I spoke very carefully. “Don’t think that Mr. Chance isn’t going to hear about this.”

“You bet. I’m going to tell him.”

“Don’t leave anything out. I don’t intend to. Be sure to pass on your remarks about my mother and Miss Gold.”

“What’s this? Hurt feelings? He don’t give a fuck for your feelings.”

“Are you sure? Maybe I read him better than you do. We’ve talked. Maybe about things beyond your comprehension, Fitz. He seems a civilized man. Are you sure he doesn’t give a fuck for my feelings?”

“I’ll tell you what he gives a fuck about. In order of importance. Him. Me. Because I can be trusted to look out for his interests. When I am told to keep my mouth shut about a man named Shorty McAdoo, I keep it shut. When you are told to collect information about Indians and suchlike from that selfsame McAdoo, you don’t. Whose feelings is he going to worry about? You give him nothing. I wipe my ass with your nothing, Vincent.”

“There’s a reason I’ve got nothing yet. That’s what I want to explain to Mr. Chance.”

“Fuck the explaining. Do your job. I get paid to look after his interests. So do you. Same locomotive pulls us. So let’s get behind it. Let’s get going where the locomotive wants to go.”

“I’d be pleased to, Fitz. But I want to make sure I’m hooked behind the right locomotive. Because I haven’t seen it for some time. Too many bends in the track.”

“Ever hear of being too smart for your own good, Vincent?”

“There’s many a man who might imagine he’s the locomotive when he isn’t. Just like there’s many a man with his hand in his shirt who thinks he’s Napoleon. If you get my meaning?”

“Fucking right I do. Thank your lucky stars I’m not there in that room with you.”

“Well, you aren’t. And I don’t know which locomotive is pulling me. Do I?”

“There’s not a man on the studio lot who doesn’t know I speak for Mr. Chance.”

“That’s for the small-time pictures, Fitz. This is closer to Mr. Chance’s heart.”

“Just do your job,” said Fitz. “That’s all he wants from you.”

“He’s a lonely man. What about friendship?”

“Don’t press your luck, Vincent. He’s got friendship. You get him Indians.”

“I think the time has come for us to lay our cards on the table,” I say to McAdoo.

He is emptying the box of supplies I brought from town. A kerosene lamp is lit against the falling dusk and it sends tall shadows leaping up and down the walls as Shorty stoops and straightens unpacking his bacon, his beans, his coffee, his sugar, his crackers, the box of ammunition for Wylie’s revolver. When the cartridges hit the tabletop Wylie snatches them up and bolts to his bunk where he breaks the pistol open and starts excitedly loading it.

“It’s too dark to go shooting now, Wylie,” Shorty warns him.

Wylie’s dismayed face shoots up. “It ain’t too dark. It ain’t hardly too dark at all.”

“Leave off until tomorrow.”

“I disbelieve it’s too dark, Shorty. I’m pretty sure it ain’t.”

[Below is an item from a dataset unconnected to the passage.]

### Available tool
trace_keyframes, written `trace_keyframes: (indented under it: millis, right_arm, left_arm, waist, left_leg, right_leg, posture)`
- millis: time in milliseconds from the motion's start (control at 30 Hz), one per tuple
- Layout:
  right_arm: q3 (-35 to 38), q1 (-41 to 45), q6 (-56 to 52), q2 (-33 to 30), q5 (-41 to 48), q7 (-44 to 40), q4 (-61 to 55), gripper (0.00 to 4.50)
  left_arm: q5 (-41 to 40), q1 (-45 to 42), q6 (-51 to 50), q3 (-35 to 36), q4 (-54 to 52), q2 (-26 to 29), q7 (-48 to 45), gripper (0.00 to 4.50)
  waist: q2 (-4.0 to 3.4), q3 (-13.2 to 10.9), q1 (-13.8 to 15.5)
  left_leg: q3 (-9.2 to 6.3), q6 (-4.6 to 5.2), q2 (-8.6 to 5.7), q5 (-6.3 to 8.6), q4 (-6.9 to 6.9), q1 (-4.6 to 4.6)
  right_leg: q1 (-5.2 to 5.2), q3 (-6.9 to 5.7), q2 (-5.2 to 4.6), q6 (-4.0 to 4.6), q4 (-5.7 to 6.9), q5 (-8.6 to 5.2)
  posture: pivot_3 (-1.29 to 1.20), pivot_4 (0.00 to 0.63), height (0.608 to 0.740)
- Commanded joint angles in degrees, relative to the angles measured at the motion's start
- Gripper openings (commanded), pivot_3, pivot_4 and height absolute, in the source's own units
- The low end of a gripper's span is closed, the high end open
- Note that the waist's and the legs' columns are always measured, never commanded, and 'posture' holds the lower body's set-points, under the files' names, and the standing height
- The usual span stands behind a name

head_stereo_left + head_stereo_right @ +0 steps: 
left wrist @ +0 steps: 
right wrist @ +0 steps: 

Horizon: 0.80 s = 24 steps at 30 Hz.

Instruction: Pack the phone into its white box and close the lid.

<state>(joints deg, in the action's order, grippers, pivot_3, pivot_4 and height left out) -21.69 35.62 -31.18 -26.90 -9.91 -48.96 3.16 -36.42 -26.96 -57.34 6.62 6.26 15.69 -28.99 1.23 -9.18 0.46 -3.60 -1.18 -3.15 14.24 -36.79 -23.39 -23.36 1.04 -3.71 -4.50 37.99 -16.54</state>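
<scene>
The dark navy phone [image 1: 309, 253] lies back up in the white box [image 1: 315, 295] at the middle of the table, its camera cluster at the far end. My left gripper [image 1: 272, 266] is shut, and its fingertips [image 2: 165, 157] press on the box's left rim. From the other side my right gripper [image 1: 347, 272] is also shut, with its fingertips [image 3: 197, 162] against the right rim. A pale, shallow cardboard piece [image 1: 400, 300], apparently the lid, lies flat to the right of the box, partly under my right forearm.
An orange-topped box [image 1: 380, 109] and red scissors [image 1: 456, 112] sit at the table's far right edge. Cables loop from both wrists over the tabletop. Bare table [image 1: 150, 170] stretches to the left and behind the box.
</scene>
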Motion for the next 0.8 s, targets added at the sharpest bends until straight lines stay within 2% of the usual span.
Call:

“It’s blacker than Toby’s arse out there,” says McAdoo. “I ain’t telling you again. Get it out of your head.”

Wylie gives a downcast tuck to his mouth but doesn’t argue, only commences mournfully emptying the pistol with the lovesick air of a young girl plucking petals from a flower. One by one he carefully stands the bullets in a line on the floor, looks at them, and then takes each bullet up in turn, mysteriously sniffing its blunt lead nose before returning it to its place in the ranks.